▶ _WHAT TO DO_:
Go through the entries and say how many lines contain the string "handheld". The number is the whole answer.

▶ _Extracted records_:
--

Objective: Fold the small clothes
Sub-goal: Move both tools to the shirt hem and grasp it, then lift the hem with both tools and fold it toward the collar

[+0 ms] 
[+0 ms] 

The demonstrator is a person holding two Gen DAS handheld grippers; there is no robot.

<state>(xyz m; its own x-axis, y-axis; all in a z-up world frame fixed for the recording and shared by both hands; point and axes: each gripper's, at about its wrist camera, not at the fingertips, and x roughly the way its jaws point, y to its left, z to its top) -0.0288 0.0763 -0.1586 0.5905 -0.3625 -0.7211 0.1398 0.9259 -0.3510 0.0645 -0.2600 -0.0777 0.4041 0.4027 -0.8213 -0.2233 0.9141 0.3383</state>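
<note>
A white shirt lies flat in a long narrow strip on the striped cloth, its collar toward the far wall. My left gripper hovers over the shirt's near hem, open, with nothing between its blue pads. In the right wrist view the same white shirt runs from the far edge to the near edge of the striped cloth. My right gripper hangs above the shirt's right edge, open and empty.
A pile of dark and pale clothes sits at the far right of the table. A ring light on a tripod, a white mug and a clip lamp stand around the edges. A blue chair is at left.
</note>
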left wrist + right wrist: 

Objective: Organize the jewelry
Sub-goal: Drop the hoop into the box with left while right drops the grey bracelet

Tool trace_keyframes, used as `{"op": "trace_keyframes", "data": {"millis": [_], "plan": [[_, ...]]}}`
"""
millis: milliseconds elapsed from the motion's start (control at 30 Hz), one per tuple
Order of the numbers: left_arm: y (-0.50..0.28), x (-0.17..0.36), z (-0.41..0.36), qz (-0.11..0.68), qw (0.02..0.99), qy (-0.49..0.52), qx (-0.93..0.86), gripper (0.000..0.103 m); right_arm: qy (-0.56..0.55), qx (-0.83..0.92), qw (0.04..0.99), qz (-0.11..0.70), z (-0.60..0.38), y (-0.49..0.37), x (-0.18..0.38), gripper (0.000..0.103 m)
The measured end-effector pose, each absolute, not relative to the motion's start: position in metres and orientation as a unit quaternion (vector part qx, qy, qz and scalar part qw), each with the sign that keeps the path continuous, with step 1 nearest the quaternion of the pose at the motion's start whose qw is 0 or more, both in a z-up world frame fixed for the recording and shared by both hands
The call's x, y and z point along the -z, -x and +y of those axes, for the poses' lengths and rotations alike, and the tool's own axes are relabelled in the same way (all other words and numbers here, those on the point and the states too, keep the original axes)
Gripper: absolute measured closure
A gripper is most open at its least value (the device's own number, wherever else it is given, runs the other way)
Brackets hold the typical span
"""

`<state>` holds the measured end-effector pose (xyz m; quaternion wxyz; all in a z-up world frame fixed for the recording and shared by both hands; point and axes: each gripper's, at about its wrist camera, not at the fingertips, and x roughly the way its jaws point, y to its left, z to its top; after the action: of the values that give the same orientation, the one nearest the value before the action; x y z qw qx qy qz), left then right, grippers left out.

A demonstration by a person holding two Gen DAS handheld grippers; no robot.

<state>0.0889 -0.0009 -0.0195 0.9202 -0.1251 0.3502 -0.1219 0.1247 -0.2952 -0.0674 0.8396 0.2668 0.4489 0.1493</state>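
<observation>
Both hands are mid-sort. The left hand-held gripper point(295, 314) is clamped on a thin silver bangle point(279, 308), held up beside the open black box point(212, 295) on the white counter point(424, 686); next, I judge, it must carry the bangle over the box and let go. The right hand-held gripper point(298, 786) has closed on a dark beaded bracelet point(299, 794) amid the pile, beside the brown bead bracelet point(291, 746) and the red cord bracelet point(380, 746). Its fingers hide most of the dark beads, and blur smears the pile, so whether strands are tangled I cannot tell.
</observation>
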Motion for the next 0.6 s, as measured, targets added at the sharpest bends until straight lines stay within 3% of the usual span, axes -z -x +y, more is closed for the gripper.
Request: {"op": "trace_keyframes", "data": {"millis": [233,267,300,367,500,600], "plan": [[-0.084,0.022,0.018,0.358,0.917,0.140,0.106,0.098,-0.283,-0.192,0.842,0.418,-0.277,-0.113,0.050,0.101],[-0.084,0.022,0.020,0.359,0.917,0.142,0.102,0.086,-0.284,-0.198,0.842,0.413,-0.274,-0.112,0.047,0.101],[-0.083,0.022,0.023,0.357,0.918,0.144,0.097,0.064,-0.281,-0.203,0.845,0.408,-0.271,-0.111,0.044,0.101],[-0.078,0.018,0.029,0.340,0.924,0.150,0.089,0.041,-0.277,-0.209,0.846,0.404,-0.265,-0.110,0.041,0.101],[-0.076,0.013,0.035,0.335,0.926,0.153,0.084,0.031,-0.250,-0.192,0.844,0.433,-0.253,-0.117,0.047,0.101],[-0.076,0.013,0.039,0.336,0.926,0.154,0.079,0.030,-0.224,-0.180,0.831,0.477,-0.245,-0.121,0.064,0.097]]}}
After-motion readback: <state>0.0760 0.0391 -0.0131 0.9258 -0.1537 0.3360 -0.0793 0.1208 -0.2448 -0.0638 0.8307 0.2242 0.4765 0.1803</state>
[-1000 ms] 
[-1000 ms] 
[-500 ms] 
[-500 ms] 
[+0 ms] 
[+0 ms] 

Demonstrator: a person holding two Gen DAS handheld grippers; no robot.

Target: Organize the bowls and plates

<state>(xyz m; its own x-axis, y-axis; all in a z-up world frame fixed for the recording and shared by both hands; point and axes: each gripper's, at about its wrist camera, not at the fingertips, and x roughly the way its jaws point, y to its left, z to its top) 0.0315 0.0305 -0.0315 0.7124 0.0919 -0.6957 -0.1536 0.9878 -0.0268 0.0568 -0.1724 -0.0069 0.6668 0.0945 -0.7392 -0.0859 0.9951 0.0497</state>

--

▶ _EXERCISE RESPONSE_:
3